Copy each line of the records that includes "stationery".

(Extracted records)

=-=-=-=-=

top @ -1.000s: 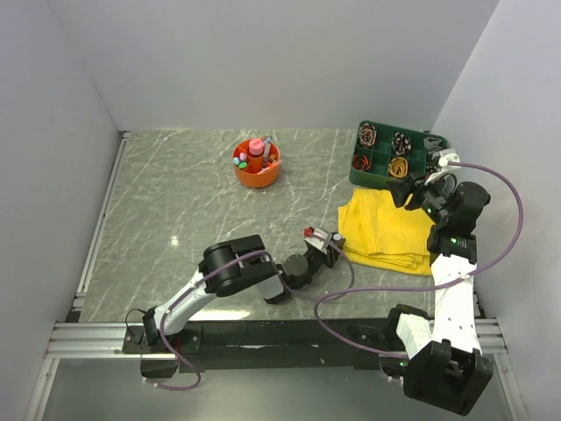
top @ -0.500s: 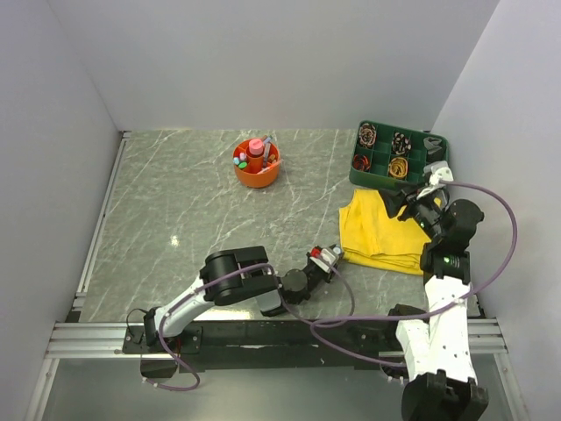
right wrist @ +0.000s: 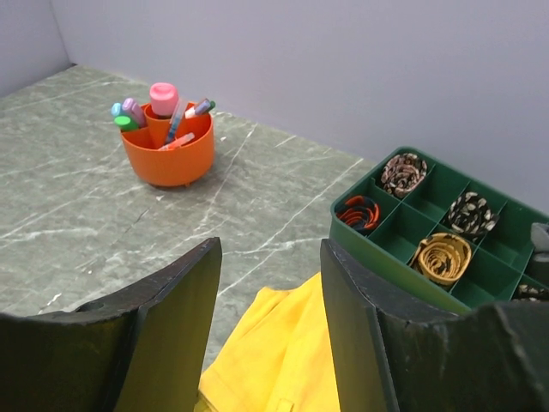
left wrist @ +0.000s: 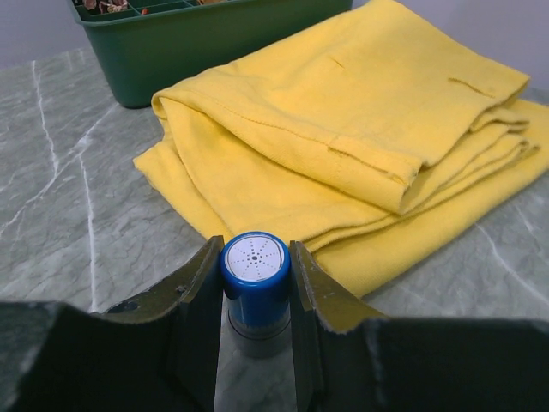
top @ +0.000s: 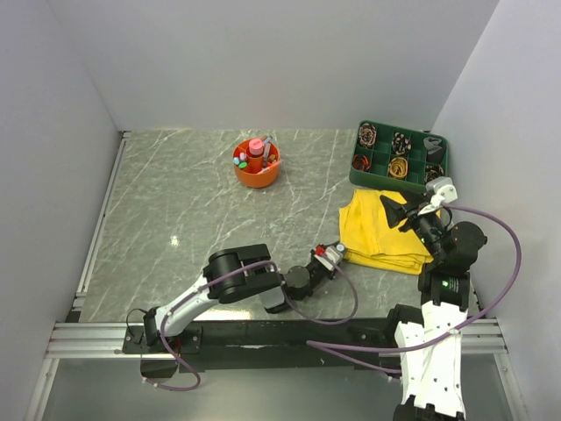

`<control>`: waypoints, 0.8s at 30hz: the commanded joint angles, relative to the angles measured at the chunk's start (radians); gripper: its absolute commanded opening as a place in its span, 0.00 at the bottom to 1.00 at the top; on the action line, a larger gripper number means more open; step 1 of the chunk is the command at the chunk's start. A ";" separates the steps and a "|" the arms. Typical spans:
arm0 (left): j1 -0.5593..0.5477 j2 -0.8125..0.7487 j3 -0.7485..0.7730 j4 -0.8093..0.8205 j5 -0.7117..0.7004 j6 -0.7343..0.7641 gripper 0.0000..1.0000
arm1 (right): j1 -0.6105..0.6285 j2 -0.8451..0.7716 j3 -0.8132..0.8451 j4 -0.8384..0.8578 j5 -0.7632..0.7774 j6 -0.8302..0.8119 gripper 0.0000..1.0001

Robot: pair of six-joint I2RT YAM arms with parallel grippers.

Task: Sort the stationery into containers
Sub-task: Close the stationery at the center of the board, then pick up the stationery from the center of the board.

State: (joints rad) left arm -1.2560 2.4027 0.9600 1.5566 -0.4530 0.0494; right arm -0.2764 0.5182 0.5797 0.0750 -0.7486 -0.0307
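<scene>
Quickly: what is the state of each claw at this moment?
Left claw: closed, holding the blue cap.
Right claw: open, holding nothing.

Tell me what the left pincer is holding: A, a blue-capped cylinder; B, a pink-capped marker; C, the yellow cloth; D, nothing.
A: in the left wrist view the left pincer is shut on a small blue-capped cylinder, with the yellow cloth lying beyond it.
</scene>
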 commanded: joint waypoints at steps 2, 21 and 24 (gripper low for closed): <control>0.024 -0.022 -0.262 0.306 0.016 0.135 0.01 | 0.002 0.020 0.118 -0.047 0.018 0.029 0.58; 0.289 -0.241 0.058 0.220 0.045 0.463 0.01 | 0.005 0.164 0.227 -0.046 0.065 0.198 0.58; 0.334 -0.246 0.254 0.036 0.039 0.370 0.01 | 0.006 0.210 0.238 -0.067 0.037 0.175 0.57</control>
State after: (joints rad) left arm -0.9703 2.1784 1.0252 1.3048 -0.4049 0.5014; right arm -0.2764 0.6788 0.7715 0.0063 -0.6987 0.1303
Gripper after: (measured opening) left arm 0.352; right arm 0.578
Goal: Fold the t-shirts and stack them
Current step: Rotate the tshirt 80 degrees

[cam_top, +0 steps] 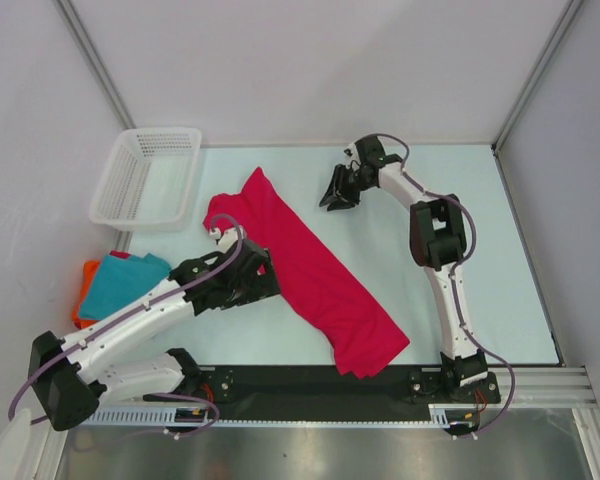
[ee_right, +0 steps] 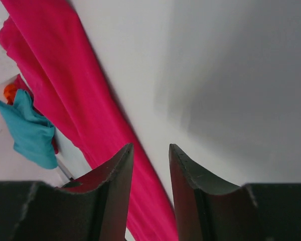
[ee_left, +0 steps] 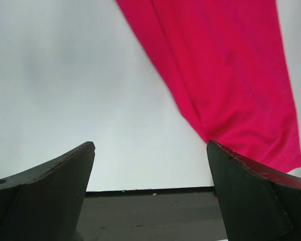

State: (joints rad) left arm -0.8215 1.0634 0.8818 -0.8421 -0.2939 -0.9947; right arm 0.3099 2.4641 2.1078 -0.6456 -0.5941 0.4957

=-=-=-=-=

▸ **Response box**:
Task: Sort the stationery into containers
Sub-task: Close the stationery at the center of the board, then pick up the stationery from the center of the board.

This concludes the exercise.